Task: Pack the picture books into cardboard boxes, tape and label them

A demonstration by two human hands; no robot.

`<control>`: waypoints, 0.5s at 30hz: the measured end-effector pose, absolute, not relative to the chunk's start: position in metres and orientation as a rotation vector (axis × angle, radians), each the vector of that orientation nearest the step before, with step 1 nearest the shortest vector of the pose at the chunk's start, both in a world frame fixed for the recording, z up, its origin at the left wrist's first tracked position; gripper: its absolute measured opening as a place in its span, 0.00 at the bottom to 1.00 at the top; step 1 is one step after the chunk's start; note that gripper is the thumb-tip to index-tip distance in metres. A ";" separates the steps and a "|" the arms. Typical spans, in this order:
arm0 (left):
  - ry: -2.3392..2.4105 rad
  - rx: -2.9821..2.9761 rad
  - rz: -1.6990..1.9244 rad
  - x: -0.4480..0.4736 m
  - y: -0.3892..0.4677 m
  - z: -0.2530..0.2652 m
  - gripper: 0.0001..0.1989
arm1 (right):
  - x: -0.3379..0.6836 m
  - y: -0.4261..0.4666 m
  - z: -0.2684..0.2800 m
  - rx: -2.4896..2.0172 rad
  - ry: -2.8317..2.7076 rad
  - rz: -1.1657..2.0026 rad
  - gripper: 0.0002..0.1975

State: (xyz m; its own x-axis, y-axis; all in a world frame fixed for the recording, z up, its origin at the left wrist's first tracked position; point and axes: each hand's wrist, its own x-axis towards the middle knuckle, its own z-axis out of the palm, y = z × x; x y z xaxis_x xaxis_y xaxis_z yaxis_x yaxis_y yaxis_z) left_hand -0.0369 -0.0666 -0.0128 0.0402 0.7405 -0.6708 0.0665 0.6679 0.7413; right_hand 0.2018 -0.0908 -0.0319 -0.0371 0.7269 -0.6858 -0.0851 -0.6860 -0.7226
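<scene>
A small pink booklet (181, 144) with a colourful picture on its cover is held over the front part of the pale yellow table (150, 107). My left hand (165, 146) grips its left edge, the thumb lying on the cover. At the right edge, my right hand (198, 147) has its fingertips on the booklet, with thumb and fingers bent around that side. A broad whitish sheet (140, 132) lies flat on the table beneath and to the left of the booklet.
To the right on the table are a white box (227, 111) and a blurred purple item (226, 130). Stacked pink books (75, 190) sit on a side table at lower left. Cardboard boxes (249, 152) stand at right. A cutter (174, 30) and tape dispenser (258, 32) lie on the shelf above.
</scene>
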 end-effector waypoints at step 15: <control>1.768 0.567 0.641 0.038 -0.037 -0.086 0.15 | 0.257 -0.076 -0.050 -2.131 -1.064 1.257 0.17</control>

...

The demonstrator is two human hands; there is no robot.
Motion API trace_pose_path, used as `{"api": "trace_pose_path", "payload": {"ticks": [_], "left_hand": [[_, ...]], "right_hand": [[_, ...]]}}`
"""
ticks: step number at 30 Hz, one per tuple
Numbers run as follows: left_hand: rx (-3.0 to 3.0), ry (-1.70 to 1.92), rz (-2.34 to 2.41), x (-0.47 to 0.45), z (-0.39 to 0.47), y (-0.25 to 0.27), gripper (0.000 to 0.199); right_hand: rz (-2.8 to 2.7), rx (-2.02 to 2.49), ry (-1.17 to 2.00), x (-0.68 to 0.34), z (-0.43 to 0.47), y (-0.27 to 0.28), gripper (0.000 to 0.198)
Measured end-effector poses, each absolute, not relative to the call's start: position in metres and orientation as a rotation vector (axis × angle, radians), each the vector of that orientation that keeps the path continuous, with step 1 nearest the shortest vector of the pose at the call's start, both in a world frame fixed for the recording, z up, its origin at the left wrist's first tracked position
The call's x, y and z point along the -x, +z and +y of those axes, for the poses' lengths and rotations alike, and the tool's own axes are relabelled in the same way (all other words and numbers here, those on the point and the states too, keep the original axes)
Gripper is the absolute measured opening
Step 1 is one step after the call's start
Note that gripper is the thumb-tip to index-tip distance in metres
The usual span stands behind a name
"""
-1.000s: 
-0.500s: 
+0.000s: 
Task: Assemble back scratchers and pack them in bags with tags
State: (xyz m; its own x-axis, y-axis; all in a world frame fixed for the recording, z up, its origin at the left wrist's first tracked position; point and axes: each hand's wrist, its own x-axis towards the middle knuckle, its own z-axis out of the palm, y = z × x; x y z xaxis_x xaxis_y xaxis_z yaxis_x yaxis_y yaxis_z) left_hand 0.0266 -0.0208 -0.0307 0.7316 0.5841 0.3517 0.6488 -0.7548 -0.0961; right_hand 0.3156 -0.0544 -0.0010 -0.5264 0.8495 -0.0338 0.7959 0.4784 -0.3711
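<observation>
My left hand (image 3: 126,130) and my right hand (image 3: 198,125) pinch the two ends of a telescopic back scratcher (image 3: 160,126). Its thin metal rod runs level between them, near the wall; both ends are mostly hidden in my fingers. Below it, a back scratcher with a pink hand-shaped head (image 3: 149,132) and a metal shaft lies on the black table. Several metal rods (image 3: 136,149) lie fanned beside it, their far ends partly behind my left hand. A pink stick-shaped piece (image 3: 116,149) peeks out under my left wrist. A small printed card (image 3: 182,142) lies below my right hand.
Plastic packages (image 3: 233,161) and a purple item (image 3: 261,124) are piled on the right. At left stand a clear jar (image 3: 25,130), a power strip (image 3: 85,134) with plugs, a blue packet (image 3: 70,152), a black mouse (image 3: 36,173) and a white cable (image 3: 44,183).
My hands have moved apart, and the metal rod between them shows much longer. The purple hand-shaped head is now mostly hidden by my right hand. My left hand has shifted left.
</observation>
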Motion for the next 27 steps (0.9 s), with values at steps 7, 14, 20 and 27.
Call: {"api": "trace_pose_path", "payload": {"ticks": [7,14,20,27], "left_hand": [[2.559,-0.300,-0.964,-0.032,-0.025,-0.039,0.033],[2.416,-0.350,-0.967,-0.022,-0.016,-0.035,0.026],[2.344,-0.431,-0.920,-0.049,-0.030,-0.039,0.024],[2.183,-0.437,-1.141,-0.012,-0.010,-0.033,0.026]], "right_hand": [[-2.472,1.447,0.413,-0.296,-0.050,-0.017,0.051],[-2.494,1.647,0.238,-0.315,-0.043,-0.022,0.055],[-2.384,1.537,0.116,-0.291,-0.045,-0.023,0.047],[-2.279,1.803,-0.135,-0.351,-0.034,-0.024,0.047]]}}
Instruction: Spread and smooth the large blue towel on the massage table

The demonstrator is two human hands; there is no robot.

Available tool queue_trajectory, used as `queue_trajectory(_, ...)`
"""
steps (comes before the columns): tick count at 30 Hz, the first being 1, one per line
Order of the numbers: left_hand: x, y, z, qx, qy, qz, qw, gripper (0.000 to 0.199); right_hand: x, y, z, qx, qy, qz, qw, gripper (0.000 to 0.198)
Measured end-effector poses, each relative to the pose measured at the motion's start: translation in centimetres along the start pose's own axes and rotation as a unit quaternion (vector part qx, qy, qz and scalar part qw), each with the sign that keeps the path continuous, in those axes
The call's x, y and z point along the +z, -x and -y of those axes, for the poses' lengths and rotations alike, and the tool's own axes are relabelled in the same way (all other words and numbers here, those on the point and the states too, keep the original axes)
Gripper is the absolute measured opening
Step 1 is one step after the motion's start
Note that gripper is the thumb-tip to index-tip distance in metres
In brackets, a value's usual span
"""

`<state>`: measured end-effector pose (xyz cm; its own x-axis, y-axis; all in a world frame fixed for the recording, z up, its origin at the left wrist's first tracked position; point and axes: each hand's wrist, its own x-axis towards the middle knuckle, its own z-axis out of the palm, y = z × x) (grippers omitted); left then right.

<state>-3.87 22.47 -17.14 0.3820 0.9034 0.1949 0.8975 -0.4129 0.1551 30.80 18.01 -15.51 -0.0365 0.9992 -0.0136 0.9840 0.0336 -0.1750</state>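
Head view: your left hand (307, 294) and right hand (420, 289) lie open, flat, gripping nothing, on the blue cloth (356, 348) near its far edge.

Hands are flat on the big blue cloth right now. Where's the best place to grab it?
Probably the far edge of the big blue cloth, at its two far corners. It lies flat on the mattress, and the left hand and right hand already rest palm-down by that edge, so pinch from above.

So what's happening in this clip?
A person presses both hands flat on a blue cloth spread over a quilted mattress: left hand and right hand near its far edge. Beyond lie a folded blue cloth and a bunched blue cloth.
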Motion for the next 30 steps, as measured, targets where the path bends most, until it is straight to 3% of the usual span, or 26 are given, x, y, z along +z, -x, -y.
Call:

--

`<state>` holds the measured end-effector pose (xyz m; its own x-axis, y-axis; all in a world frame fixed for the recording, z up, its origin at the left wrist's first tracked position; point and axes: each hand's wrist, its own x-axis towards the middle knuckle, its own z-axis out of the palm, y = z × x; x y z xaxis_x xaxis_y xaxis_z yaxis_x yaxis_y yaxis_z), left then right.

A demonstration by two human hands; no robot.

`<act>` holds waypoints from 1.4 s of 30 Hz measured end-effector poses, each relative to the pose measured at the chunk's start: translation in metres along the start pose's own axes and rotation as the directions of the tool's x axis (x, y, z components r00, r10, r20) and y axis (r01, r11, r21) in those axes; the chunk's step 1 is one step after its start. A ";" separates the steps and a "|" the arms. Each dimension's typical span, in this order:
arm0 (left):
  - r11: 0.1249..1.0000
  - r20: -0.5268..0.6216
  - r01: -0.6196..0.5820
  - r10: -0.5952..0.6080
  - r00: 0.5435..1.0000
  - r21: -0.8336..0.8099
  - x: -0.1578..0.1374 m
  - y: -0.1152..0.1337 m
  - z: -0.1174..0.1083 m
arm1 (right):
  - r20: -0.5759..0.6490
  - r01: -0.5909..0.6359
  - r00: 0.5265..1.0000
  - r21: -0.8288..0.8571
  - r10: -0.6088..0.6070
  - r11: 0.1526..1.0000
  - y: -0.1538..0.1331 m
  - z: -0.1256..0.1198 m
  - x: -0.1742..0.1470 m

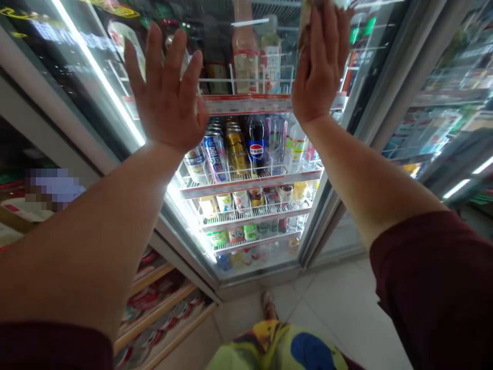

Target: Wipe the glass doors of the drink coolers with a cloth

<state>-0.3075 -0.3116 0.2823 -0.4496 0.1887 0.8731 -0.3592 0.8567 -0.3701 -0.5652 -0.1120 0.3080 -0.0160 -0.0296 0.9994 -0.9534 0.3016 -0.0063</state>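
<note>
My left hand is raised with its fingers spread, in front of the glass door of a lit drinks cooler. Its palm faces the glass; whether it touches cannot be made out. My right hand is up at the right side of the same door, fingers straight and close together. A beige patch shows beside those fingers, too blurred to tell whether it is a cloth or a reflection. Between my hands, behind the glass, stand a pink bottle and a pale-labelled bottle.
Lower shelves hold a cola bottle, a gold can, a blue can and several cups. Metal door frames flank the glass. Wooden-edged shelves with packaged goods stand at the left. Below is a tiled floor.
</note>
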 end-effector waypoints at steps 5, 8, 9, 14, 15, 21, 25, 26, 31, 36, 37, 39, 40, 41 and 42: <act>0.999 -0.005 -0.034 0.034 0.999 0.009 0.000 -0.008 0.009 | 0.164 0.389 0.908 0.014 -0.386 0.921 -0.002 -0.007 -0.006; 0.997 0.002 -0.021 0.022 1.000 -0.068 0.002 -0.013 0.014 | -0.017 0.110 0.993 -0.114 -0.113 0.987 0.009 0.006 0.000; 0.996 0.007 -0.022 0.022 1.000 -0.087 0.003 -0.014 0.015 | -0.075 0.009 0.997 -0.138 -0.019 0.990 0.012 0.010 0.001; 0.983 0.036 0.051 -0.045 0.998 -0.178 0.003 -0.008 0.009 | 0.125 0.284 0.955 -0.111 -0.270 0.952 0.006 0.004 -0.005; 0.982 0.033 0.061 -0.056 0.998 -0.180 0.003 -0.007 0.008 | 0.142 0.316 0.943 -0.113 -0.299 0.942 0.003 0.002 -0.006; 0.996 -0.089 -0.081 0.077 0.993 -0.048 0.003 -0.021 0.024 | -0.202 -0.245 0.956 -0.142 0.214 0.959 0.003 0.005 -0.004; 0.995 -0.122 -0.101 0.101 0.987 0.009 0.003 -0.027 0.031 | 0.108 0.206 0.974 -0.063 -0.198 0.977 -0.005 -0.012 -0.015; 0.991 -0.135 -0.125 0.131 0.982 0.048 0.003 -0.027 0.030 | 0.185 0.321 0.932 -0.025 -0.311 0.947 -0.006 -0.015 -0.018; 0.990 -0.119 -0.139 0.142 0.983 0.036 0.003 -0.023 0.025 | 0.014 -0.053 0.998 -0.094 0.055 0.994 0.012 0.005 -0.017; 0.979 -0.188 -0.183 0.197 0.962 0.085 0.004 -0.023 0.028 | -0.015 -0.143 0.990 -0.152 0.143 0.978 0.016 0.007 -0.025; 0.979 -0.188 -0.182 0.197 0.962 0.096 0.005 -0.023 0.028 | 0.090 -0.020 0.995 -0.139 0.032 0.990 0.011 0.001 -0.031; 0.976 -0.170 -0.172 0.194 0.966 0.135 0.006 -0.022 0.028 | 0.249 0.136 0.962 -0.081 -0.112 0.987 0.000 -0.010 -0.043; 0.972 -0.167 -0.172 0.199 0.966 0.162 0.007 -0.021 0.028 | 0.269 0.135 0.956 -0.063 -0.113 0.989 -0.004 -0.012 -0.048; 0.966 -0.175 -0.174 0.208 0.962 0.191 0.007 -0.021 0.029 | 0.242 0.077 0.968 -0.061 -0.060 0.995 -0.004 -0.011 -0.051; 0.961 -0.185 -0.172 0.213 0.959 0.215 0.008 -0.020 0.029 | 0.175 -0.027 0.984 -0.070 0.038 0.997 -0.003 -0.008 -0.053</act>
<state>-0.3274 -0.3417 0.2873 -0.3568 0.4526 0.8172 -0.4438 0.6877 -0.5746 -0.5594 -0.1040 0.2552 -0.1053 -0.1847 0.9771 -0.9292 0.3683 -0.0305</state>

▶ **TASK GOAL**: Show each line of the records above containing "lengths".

▶ **OUTPUT BELOW**:
The call's x, y and z point along the -x, +z and +y of those axes, for the poses' lengths and rotations alike, and the tool's own axes are relabelled in the same way (all other words and numbers here, those on the point and the states too, keep the original axes)
The call's x, y and z point along the +z, -x and -y of those axes, for the poses' lengths and rotations alike, and the tool's own axes are relabelled in the same way (all other words and numbers here, those on the point and the states too, keep the original axes)

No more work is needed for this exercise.